__Required work__. Take the data below and copy exactly the lines starting at the one with "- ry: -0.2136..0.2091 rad" and finishing at the one with "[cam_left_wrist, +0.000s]", both included.

○ ○ ○ ○ ○ ○ ○

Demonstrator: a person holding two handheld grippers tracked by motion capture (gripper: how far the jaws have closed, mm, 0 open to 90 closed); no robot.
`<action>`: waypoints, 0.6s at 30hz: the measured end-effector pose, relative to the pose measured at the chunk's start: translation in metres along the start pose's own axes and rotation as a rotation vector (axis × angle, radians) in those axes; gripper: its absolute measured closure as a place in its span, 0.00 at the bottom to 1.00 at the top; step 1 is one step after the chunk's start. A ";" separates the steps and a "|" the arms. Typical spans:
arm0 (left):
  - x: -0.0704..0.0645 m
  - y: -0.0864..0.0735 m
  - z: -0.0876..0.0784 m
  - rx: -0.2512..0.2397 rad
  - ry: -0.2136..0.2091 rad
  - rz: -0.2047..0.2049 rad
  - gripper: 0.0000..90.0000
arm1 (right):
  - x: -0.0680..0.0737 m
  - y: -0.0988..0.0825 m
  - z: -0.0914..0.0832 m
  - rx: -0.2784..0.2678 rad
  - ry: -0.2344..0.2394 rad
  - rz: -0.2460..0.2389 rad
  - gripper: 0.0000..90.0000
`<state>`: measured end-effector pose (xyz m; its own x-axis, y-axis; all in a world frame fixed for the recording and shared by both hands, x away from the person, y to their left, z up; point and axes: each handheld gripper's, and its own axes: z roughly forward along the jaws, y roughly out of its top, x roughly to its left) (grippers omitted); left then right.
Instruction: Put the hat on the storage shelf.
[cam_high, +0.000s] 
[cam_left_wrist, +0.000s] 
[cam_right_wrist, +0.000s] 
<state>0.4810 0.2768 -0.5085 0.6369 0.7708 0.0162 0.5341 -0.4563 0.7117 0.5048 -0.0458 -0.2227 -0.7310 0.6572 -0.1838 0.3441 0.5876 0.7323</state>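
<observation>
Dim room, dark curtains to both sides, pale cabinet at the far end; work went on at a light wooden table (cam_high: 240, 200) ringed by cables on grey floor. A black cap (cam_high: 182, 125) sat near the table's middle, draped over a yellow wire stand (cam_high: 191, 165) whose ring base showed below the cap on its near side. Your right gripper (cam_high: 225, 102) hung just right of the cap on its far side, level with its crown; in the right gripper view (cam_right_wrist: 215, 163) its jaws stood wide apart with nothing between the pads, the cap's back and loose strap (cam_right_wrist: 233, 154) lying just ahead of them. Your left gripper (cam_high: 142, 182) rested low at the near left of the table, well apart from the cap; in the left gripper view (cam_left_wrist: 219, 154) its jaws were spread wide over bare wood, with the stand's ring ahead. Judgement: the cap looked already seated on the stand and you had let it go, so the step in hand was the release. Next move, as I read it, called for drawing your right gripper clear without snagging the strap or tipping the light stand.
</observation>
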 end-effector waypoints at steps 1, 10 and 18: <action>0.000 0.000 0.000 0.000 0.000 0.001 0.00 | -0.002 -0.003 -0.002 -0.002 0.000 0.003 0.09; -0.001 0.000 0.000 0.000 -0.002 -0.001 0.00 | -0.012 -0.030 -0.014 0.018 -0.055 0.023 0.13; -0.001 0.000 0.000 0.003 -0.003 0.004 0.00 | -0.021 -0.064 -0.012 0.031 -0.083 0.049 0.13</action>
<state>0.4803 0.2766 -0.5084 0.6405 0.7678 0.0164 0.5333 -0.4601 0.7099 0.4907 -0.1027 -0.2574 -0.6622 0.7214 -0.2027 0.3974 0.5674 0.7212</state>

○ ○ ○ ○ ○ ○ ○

__Task solution__.
  - ry: -0.2136..0.2091 rad
  - rz: -0.2047..0.2049 rad
  - gripper: 0.0000..90.0000
arm1 (right):
  - x: -0.0680..0.0737 m
  - y: -0.0988..0.0825 m
  - z: -0.0914..0.0832 m
  - rx: -0.2784..0.2678 rad
  - ry: -0.2344..0.2394 rad
  - rz: -0.2460..0.2389 rad
  - gripper: 0.0000..90.0000
`<state>`: measured end-effector pose (xyz m; its own x-axis, y-axis; all in a world frame fixed for the recording and shared by both hands, x away from the person, y to their left, z up; point and axes: each handheld gripper's, and its own axes: z roughly forward along the jaws, y roughly out of its top, x roughly to its left) (grippers omitted); left then right.
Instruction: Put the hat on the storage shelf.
[cam_high, +0.000s] 
[cam_left_wrist, +0.000s] 

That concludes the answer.